After NT scan, now the doctor has advised double marker test. Is there a high risk?

Question

Hello doctor,

My wife is 28 years old and is in her 13th week of pregnancy. We had an NT test a couple of days back. The NT was 1.7mm. Trisomy 21 had an adjusted scale of 1:3428. Our doctor has advised us to go for a double marker test. The results will be out in two to three days. Is a risk of 1 in 3428 considered medium to high, to go for a blood test?

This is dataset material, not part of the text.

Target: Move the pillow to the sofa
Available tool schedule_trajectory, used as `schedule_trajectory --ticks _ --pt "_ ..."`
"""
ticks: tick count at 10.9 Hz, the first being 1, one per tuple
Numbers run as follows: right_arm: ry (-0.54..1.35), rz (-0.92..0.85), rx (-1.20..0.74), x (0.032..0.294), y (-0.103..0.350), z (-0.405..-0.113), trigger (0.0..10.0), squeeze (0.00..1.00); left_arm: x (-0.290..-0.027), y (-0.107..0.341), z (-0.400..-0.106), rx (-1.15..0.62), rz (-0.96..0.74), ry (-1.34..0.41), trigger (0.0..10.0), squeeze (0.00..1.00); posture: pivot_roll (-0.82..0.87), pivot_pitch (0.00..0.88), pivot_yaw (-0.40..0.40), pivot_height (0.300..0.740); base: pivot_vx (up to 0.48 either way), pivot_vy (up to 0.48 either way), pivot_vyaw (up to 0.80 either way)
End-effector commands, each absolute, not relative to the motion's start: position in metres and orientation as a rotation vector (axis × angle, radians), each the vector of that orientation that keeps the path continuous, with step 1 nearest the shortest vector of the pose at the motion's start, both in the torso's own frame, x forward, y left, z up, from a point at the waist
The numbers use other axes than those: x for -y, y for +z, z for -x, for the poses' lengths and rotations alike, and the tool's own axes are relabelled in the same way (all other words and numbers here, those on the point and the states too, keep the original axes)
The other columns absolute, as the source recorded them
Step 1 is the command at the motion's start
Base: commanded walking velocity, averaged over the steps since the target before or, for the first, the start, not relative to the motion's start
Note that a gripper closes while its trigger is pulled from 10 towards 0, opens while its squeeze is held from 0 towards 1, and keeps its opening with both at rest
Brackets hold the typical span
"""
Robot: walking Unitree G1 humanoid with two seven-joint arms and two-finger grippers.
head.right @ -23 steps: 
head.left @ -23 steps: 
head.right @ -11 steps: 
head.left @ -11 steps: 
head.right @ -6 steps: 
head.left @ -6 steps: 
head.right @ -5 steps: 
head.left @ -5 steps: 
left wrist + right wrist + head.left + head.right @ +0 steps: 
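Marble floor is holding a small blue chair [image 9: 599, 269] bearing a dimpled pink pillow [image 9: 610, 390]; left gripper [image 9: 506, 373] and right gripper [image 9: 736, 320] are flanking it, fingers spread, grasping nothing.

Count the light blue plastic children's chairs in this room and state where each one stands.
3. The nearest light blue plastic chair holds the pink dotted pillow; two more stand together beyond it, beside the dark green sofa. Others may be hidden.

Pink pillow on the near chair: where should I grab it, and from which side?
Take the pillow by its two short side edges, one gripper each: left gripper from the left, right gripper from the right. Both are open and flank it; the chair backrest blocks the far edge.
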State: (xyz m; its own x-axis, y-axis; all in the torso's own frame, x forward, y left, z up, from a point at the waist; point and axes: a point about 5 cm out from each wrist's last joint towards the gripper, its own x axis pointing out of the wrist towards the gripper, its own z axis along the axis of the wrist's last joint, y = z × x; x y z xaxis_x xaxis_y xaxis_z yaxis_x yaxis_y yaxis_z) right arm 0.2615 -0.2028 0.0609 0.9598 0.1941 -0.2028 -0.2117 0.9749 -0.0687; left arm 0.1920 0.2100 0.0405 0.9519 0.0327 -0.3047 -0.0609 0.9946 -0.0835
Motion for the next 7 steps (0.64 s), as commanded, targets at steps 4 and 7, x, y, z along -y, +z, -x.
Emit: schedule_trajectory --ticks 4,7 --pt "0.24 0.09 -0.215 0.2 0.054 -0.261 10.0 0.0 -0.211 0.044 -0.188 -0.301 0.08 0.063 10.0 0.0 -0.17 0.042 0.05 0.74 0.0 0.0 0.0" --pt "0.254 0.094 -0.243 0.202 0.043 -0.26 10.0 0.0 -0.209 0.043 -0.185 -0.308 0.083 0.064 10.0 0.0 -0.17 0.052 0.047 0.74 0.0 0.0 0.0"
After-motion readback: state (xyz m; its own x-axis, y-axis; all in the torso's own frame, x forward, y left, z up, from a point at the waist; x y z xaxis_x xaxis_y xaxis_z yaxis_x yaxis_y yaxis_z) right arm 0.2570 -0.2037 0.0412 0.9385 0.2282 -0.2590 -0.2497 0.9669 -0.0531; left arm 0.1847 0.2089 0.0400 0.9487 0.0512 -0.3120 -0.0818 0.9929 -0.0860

Is there any relation between double marker test and NT? Is it possible that double marker test results may increase the risk from 1 in 3400s to less than 1 in 300? How are the results of NT and double marker combined? I know it is premature for these thoughts, but the anxiety in waiting for the double marker is killing my wife (and me). I thought of having a first cut understanding of how it works.

Answer 1

Hello,

Welcome to icliniq.com.

The NT (nuchal translucency) test and double marker are dependent on each other. A risk of 1 in 3428 is not considered high. You have been asked to go for a blood test so as to conclude the results, as only NT test is not sufficient. For the double marker, NT measurement is a must. With double marker tests, the specific hormones in a pregnant woman's blood are calculated and computed in a graph pattern after taking into consideration the NT measurement, the age of the patient, duration of pregnancy. It is a complex process for you to understand. I hope that the above answer satisfies you and your wife. Have patience and faith in the God, so that, positive thoughts supervene. Good luck.